The Classroom tab sits at the top of every Skool community next to Community, Calendar, Members and Leaderboard. Inside, you create courses, each with modules, each with lessons. Each lesson can hold a video (uploaded directly to Skool — no embedding from external platforms required), text, attached files (PDFs, worksheets), and links. Skool transcodes and hosts the video on its own infrastructure, so playback is fast and there is no separate video bill to pay. Access can be set to all members (free + paid), paid members only, or progress-locked (a member must complete the previous lesson). There are no native drip schedules — you cannot say ‘release week 3 lesson on day 21’. The workaround is progress gating plus a posting cadence in the feed.

Course formats that fit Skool well

Three formats land best. Cohort-style courses — a defined start, weekly live calls on the Calendar, course modules unlocked as the cohort progresses, plus a feed where members post homework and questions. Coaching-anchored courses — the videos are the asynchronous content; the calls and feed do most of the value. Skill-stack courses — a flagship course plus shorter ‘playbooks’ that members work through at their own pace. What does not fit Skool well: courses with heavy assessment (quizzes, graded assignments, formal certificates), DRM-heavy proprietary content, and large multi-language catalogs that need granular permission.

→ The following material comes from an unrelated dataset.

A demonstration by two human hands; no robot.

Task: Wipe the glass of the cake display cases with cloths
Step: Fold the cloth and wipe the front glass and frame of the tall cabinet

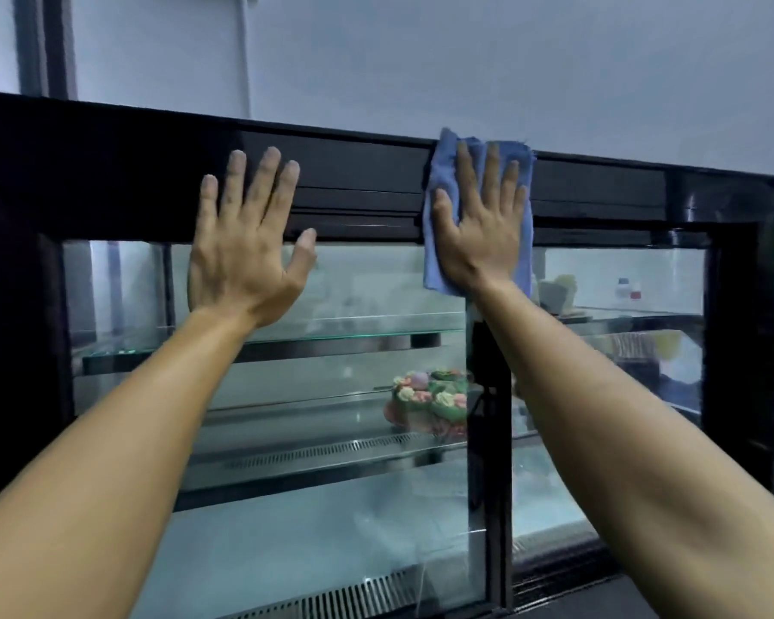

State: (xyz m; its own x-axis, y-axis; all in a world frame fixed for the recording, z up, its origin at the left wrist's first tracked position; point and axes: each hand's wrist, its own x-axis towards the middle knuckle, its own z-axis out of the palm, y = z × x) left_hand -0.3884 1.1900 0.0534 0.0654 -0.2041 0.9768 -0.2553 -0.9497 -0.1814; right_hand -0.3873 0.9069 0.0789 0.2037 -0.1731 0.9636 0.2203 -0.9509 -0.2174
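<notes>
Two hands are laid flat on the black-framed glass cake display case (599,189). The soft, limp blue cloth (439,216) is pressed against frame and glass by the spread right hand (483,230); the left hand (246,247), spread and empty, braces alongside. Broad palm pressure is judged best; the glass looks slippery and fragile.

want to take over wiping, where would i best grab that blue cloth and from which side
Probably the upper left corner of the blue cloth, coming from above and the left. The right hand presses flat over the cloth's middle with straight fingers, pinning it against the case's black top frame. That corner sticks out free past the fingertips, while the lower edge hangs close by the wrist.
</notes>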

For those, a dedicated LMS (Thinkific, Kajabi, Teachable) is still the right answer — but you lose the community engine in the trade.

Things the Classroom does not do (yet)

Five rough edges. No drip schedules natively — you can fake it by releasing modules manually each week, but there is no ‘unlock day 7’ button. No quizzes or graded assignments — assessment happens informally in the feed. No certificates — Skool does not issue completion certificates, so if your course is for credentials, you need a workaround. Limited analytics — you see who started a lesson and who completed it, not deep watch-time or drop-off curves. No SCORM / xAPI — Skool does not export to corporate LMS standards. None of these are dealbreakers for the audience Skool serves (creators, coaches, indie educators), but they matter if you are migrating from a corporate-style platform. Skool ships features fast, and several of these gaps narrow each year — but if you are evaluating today, build around what is here now.

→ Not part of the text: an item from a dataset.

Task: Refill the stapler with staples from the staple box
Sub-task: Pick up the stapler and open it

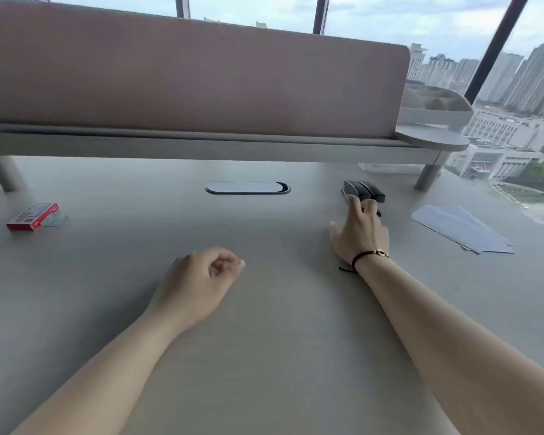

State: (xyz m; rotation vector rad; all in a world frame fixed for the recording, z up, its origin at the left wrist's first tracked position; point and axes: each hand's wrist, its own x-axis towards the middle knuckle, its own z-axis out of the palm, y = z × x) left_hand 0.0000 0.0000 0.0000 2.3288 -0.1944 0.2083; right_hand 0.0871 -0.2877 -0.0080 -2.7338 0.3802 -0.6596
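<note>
Staple box (33, 216), red, is located at the far left of the tabletop (264, 324), lying flat with its long axis running from near-left to far-right; a strip of staples (56, 220) is seen just beside its right end. Left hand (198, 282) is rested near the centre of the tabletop, its fingers (223, 265) curled loosely inward and holding nothing. An oval cable port (247, 187) is set into the tabletop beyond it. Right hand (360, 233), with a dark cord bracelet (363, 257) at the wrist, is extended forward with fingers spread, the fingertips touching the near side of the black stapler (363, 190); no closed grip is formed. Stapler long axis runs left to right, slightly angled toward the viewer at the right end. Sheets of paper (462, 229) lie well apart, at the far right.
</note>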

Skool vs dedicated course platforms

If you compare Skool against Kajabi, Teachable, Thinkific and Podia: Skool wins on community-and-courses fusion, simplicity, and flat pricing ($99/mo regardless of member count). Dedicated course platforms win on dripping, advanced quiz logic, certificates, affiliate programs, and deeper sales-page builders. The honest framing is that Skool is community-first with a courses tab, while the others are courses-first with optional community. If your offer’s value depends on members talking to each other and to you, Skool is usually the better home — and the courses tab is good enough for what most creators ship. If your offer is a one-way content product, the others may give you sharper tools.

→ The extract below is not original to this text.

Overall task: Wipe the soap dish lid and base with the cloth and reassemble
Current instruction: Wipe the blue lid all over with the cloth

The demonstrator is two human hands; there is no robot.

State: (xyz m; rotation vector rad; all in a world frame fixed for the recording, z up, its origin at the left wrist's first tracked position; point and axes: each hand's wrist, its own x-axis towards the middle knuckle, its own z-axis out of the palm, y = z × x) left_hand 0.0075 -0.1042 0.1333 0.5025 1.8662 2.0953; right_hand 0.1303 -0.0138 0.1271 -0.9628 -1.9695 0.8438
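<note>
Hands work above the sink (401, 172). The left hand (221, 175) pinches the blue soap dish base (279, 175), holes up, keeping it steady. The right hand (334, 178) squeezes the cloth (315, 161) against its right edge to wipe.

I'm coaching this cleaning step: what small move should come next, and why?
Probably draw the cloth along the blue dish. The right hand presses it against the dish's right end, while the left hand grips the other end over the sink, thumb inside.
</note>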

Driving course completion (where Skool actually shines)

Most courses fail at completion, not at content. Skool’s edge here is the feed plus gamification — members earn levels by posting, commenting and engaging, which makes ‘work through the course out loud’ a natural behaviour. The deeper lever is targeted DMs at the right moments. tools4skool runs as a Chrome extension on top of your existing skool.com session and automates: a welcome DM with the course start link, a check-in DM 48 hours after a member has not started lesson one, a re-engagement DM at lesson three completion, and a Churn Saver DM the moment Stripe flags a failed payment on a paid course. None of this requires an API or password handover — it works on your live session. Free plan to test, paid at $29/$59/$149 per month. The Kate Capelli case (7,000% ROI in two weeks) was driven by exactly this layer of automated DMs on top of paid course access.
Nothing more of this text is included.